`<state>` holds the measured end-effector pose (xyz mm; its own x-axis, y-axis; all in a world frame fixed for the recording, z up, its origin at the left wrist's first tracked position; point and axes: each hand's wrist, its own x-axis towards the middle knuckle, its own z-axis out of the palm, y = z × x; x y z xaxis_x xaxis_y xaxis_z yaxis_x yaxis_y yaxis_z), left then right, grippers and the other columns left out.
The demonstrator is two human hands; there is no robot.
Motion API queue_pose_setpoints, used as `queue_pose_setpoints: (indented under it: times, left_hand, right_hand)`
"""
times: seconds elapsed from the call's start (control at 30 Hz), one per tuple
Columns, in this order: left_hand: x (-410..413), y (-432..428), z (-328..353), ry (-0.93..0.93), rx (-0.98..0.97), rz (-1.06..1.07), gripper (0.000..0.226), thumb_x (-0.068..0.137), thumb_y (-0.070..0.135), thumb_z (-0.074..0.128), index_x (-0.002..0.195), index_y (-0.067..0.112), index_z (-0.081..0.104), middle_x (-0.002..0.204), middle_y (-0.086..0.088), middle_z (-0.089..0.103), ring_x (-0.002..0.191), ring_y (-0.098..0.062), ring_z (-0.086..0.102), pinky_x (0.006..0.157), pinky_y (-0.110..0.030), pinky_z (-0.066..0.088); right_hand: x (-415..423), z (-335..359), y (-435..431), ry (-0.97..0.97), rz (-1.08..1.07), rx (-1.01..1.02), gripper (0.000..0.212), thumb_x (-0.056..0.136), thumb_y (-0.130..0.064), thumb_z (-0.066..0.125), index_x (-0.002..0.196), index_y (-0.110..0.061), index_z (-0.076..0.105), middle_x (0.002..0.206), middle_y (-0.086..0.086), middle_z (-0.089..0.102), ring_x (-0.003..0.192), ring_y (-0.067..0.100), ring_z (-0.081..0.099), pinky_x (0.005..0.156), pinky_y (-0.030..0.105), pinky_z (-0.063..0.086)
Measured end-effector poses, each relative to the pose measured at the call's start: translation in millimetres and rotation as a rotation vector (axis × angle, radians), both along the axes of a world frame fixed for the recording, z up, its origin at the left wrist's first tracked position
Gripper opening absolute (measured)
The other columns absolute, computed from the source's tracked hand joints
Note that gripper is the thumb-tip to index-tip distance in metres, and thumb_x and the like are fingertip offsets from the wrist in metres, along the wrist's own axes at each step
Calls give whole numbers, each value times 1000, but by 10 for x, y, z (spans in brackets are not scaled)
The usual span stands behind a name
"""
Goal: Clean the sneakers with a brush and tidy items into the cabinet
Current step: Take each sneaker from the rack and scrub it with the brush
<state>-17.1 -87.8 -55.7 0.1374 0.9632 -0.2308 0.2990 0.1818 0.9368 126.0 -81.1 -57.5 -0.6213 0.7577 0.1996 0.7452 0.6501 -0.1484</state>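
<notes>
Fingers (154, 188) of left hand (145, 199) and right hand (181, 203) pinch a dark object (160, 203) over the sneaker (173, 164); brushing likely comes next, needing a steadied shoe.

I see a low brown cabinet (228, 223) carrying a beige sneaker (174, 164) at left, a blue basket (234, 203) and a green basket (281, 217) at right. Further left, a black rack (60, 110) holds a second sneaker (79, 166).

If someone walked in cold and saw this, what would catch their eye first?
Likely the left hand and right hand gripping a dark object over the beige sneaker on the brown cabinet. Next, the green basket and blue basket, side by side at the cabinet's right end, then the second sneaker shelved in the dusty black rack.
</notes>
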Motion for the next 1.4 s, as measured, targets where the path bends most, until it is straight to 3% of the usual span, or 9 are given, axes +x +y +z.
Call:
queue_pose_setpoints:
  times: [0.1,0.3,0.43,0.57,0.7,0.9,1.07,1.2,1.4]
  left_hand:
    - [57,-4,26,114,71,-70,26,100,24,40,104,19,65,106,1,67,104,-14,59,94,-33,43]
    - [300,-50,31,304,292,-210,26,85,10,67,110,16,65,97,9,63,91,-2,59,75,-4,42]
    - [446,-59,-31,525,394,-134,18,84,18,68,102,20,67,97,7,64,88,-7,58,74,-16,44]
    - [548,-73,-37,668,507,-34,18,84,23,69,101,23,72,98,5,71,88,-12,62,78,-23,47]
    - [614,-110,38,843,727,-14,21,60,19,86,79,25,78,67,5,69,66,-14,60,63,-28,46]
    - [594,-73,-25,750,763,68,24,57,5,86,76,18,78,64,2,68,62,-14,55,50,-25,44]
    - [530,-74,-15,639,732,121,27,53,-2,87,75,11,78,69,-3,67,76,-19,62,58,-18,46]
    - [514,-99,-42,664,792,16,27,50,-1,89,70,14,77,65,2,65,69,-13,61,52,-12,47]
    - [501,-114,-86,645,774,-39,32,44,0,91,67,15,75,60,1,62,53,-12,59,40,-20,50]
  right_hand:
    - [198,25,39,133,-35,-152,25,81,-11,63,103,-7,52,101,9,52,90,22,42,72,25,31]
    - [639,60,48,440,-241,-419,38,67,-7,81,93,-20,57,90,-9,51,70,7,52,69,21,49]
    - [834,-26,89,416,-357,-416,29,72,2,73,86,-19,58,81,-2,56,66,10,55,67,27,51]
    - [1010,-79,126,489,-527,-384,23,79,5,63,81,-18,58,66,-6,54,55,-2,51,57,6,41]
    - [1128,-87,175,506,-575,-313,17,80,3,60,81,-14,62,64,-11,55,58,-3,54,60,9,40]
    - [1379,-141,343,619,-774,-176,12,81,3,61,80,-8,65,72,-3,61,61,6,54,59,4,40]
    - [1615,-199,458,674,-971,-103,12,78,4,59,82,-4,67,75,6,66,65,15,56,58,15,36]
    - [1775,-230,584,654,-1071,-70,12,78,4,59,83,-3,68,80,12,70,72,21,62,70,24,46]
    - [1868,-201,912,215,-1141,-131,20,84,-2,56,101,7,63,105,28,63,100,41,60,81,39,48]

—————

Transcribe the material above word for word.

`<state>` holds the measured end-effector pose (xyz mm; its own x-axis, y-axis; all in a world frame fixed for the recording, z up, its origin at the left wrist's first tracked position; point and axes: each hand's wrist, its own x-axis towards the middle knuckle, its own z-axis out of the palm, y = z × x; x y z xaxis_x xaxis_y xaxis_z yaxis_x yaxis_y yaxis_z), left then right, grippers and the other columns left out.
The demonstrator is two human hands; there is no robot.
Motion API queue_pose_setpoints, used as `queue_pose_setpoints: (indented under it: times, left_hand, right_hand)`
"""
times: seconds elapsed from the call's start (control at 30 Hz), one per tuple
Columns, in this order: left_hand: x (-410..413), y (-432..428), z (-328..353), ry (-0.93..0.93), rx (-0.98..0.97), rz (-1.06..1.07), gripper (0.000..0.226), thumb_x (-0.068..0.137), thumb_y (-0.070..0.135), thumb_z (-0.074..0.128), index_x (-0.002..0.195), index_y (-0.067..0.112), index_z (-0.081..0.104), middle_x (-0.002..0.204), middle_y (-0.086..0.088), middle_z (-0.089..0.103), ring_x (-0.002..0.191), ring_y (-0.098..0.062), ring_z (-0.086..0.102), pinky_x (0.006..0.157), pinky_y (-0.110..0.030), pinky_z (-0.066..0.088); right_hand: x (-415..423), z (-335..359), y (-435..431), ry (-0.97..0.97), rz (-1.08..1.07), rx (-1.01..1.02), gripper (0.000..0.212), thumb_x (-0.056..0.136), thumb_y (-0.130..0.064), thumb_z (-0.066..0.125), index_x (-0.002..0.196), index_y (-0.110..0.061), index_z (-0.076..0.105), middle_x (0.002..0.206), middle_y (-0.086..0.086), middle_z (-0.089..0.102), ring_x (-0.003..0.192), ring_y (-0.067..0.100), ring_z (-0.081..0.099), pinky_x (0.005..0.156), pinky_y (-0.030..0.105), pinky_z (-0.063..0.086)
Measured end-effector poses, each relative to the pose measured at the call's start: translation in millimetres and rotation as a rotation vector (axis × angle, radians), both along the axes of a world frame fixed for the recording, z up, its origin at the left wrist's first tracked position
Gripper opening absolute (measured)
The other columns absolute, computed from the source's tracked hand joints
Note that gripper is the thumb-tip to index-tip distance in metres, and thumb_x and the like are fingertip offsets from the wrist in metres, along the wrist's own axes at each step
Calls give whole numbers, each value times 1000, but by 10 for x, y, z (spans in brackets are not scaled)
The usual span stands behind a name
"""
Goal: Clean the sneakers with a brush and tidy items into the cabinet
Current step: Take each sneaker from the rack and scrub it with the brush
<state>-17.1 -87.8 -55.7 0.1374 0.9632 -0.2308 0.2990 0.1818 0.9368 126.0 -81.1 -57.5 -0.6213 0.7577 0.1996 0.7452 0.6501 -0.1484</state>
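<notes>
Fingers (154, 188) of left hand (145, 199) and right hand (181, 203) pinch a dark object (160, 203) over the sneaker (173, 164); brushing likely comes next, needing a steadied shoe.

I see a low brown cabinet (228, 223) carrying a beige sneaker (174, 164) at left, a blue basket (234, 203) and a green basket (281, 217) at right. Further left, a black rack (60, 110) holds a second sneaker (79, 166).

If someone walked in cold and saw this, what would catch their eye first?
Likely the left hand and right hand gripping a dark object over the beige sneaker on the brown cabinet. Next, the green basket and blue basket, side by side at the cabinet's right end, then the second sneaker shelved in the dusty black rack.
</notes>
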Motion for the next 1.4 s, as measured, targets where the path bends most, until it is straight to 3% of the usual span, or 9 are given, axes +x +y +z.
Call:
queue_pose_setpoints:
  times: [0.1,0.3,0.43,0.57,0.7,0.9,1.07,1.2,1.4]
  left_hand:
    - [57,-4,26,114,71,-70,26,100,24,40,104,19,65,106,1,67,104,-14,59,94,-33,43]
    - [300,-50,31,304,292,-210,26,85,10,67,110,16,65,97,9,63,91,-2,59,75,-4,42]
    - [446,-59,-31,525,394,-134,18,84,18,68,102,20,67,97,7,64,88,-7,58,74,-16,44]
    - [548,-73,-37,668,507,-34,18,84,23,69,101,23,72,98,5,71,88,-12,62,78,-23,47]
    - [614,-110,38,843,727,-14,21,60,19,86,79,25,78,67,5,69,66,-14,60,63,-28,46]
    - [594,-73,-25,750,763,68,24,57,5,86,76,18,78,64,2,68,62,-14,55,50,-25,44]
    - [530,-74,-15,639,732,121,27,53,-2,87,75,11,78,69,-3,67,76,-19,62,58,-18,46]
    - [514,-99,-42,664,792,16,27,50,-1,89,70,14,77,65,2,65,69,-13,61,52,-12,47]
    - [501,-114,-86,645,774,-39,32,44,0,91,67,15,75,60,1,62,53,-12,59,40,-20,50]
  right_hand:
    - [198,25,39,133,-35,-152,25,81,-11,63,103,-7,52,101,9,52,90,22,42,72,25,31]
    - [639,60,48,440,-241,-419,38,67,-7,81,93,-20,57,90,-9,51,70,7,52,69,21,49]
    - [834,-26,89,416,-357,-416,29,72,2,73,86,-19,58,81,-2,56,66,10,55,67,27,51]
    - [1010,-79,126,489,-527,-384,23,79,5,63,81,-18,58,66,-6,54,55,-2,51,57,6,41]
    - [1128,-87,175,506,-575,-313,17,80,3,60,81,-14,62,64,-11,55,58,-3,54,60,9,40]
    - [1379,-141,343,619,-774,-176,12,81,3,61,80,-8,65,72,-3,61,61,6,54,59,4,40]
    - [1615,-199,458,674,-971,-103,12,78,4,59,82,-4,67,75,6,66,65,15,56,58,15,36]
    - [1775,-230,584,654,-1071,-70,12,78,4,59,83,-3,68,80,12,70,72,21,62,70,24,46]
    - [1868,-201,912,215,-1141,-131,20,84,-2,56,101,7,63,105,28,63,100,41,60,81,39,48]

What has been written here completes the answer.